> WORK ORDER: Identify and pull out each line of the entries in which "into" occurs.

> Collection entries:

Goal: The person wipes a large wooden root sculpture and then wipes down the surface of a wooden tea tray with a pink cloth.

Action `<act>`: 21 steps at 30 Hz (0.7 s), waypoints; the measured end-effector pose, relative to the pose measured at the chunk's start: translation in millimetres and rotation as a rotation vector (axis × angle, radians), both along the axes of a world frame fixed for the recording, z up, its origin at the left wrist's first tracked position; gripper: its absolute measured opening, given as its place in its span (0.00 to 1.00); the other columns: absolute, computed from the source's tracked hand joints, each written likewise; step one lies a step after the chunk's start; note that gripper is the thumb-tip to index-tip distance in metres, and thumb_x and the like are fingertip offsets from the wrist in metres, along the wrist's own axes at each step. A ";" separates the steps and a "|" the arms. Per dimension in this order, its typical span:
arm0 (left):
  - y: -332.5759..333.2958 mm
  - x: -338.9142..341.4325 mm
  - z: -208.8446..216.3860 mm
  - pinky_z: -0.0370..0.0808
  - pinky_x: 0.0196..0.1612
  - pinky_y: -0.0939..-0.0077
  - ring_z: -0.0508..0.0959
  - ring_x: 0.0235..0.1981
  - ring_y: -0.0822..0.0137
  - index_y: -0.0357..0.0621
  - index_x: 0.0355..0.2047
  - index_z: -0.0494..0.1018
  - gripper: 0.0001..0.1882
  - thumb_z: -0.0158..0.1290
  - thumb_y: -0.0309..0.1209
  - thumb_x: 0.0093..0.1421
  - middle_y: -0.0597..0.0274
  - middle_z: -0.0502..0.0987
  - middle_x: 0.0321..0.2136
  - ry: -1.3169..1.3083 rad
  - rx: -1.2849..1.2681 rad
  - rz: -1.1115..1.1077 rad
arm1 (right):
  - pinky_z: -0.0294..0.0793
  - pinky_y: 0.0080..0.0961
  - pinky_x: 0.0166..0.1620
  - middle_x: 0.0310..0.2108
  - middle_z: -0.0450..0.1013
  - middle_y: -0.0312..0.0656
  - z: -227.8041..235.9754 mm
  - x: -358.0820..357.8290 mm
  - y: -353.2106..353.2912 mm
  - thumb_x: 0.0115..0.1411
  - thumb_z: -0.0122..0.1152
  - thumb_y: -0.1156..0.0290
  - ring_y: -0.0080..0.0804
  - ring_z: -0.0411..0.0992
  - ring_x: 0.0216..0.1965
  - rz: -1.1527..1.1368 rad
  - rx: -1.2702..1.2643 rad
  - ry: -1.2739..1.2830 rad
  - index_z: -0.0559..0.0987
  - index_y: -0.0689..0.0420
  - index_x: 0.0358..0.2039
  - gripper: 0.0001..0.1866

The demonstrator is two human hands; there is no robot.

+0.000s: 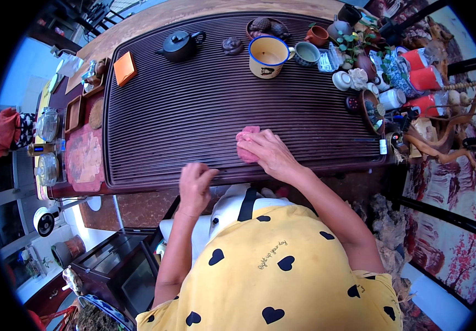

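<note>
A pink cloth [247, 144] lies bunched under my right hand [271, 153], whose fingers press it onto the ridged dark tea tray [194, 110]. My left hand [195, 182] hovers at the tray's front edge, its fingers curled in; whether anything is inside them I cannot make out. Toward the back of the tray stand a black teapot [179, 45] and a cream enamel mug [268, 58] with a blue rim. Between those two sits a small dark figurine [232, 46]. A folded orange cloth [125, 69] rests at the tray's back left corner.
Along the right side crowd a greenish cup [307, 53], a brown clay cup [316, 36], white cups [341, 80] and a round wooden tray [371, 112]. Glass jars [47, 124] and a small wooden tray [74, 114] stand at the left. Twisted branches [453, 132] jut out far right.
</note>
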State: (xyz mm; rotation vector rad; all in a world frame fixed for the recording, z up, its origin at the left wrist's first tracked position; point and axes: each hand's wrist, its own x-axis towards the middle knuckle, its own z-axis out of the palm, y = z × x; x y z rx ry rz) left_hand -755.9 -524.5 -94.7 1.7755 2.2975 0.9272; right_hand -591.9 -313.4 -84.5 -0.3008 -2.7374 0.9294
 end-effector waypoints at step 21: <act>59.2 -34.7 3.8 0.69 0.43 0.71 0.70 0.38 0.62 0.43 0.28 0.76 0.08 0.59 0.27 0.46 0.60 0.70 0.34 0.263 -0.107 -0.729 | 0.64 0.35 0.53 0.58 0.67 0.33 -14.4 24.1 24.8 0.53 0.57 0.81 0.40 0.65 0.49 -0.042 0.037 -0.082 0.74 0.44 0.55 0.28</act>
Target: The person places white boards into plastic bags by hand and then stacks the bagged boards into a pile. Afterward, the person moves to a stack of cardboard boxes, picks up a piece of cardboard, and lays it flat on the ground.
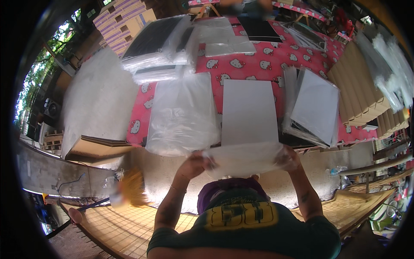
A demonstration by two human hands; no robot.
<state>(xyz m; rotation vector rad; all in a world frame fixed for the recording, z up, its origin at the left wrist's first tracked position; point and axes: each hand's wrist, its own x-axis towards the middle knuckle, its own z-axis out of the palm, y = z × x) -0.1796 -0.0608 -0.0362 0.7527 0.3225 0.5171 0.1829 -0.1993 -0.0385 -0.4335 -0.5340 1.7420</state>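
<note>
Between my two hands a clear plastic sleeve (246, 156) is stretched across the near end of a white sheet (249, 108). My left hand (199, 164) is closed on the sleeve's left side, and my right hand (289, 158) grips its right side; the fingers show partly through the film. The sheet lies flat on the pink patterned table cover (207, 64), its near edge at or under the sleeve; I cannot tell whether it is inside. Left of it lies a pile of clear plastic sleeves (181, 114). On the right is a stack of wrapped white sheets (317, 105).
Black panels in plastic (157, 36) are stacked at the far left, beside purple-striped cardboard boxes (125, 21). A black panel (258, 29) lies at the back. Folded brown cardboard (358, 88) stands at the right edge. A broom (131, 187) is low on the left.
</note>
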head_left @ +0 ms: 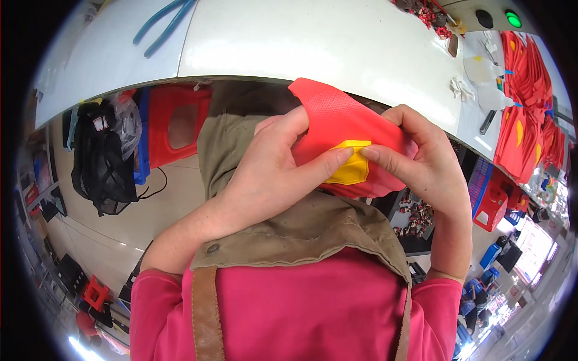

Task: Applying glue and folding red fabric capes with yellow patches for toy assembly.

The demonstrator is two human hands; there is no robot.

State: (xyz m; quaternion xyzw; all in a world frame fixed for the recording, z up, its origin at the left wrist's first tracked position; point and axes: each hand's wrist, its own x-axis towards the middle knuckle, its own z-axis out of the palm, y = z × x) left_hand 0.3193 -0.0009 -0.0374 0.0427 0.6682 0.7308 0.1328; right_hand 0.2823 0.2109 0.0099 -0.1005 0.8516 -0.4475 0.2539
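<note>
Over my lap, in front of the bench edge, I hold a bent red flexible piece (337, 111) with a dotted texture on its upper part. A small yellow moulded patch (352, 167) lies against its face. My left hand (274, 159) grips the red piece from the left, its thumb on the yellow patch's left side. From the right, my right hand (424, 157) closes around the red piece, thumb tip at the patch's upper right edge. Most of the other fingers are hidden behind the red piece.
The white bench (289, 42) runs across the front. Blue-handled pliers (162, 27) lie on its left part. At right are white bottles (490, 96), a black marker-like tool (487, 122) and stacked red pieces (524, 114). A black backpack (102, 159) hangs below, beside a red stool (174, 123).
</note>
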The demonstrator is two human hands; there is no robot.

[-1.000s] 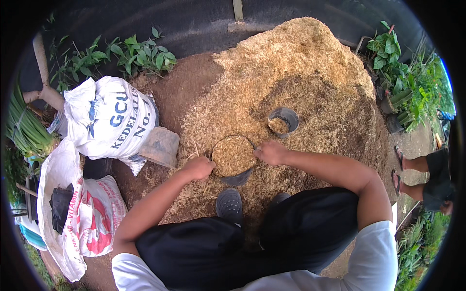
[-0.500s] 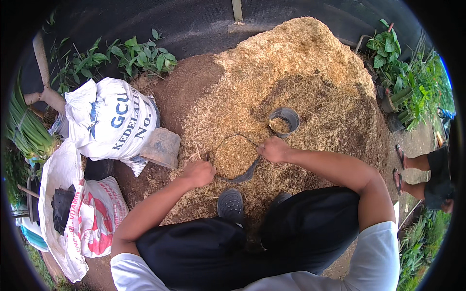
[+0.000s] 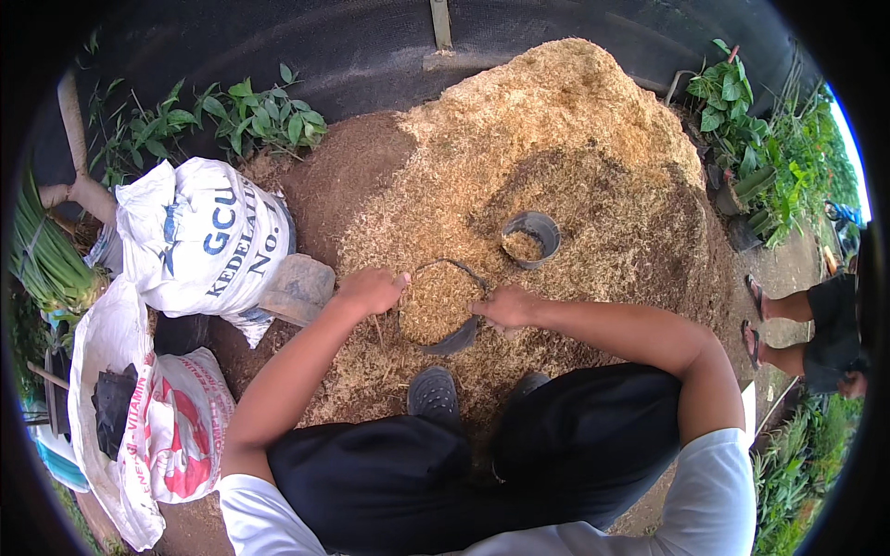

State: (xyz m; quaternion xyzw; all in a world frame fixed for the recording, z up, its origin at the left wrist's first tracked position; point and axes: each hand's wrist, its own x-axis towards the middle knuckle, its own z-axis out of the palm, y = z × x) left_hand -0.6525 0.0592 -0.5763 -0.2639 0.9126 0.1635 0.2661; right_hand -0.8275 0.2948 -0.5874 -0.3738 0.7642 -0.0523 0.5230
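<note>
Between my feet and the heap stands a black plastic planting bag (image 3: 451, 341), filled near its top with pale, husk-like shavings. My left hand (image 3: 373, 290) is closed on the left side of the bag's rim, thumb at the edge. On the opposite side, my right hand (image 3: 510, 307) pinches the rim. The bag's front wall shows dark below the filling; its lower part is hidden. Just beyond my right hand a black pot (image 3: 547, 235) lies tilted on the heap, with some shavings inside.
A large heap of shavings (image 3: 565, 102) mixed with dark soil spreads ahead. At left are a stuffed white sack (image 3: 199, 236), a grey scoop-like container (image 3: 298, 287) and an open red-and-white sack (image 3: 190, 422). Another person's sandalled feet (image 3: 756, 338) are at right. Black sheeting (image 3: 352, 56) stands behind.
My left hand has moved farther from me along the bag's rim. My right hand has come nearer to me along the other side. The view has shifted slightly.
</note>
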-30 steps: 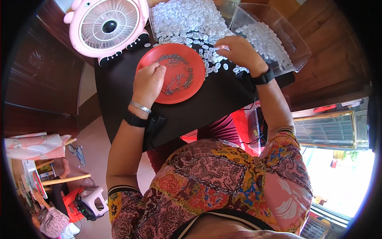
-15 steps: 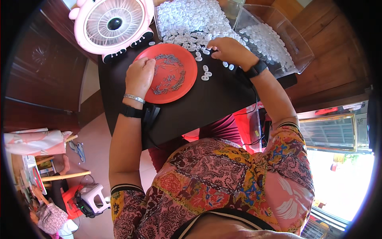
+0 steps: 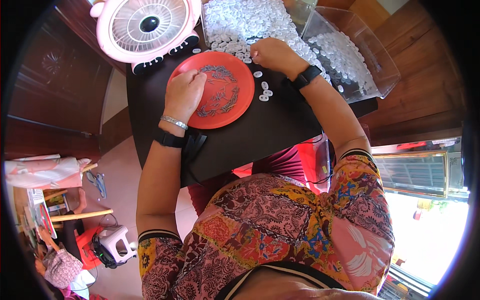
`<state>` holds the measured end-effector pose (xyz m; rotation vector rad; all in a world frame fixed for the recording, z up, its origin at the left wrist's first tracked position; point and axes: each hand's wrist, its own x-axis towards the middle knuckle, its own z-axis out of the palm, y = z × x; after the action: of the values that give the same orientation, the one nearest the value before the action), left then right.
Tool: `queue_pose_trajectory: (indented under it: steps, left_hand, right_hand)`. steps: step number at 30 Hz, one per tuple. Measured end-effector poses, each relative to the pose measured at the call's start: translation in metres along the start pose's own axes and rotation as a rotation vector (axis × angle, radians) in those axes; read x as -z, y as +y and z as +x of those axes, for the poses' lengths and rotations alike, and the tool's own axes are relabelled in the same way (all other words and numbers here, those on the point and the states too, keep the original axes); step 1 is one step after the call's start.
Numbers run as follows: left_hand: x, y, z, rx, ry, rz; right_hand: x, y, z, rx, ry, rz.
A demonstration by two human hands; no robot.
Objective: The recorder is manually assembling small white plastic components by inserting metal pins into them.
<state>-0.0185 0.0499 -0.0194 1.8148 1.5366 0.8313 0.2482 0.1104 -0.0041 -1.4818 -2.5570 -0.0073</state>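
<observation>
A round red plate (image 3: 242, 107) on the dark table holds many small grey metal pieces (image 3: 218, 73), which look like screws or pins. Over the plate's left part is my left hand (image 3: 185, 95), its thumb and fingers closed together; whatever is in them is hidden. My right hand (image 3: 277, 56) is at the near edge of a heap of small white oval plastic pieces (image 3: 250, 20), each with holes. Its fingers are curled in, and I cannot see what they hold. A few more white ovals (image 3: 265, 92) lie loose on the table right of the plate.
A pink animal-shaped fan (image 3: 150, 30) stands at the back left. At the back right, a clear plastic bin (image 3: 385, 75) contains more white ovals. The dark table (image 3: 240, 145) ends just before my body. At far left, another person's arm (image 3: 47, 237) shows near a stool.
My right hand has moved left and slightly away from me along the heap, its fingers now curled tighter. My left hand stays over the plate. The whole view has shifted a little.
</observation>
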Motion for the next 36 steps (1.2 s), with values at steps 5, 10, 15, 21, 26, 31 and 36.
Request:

> ANSWER SPACE:
Target: The person places white boards into plastic bags by hand and then stacks the bagged boards into a pile. Afterward, the person moves to a stack of cardboard boxes, picks up a piece of cardboard, and lays it flat on the ground.
Objective: The recorder is manually assembling small white plastic components by inserting metal pins into them.

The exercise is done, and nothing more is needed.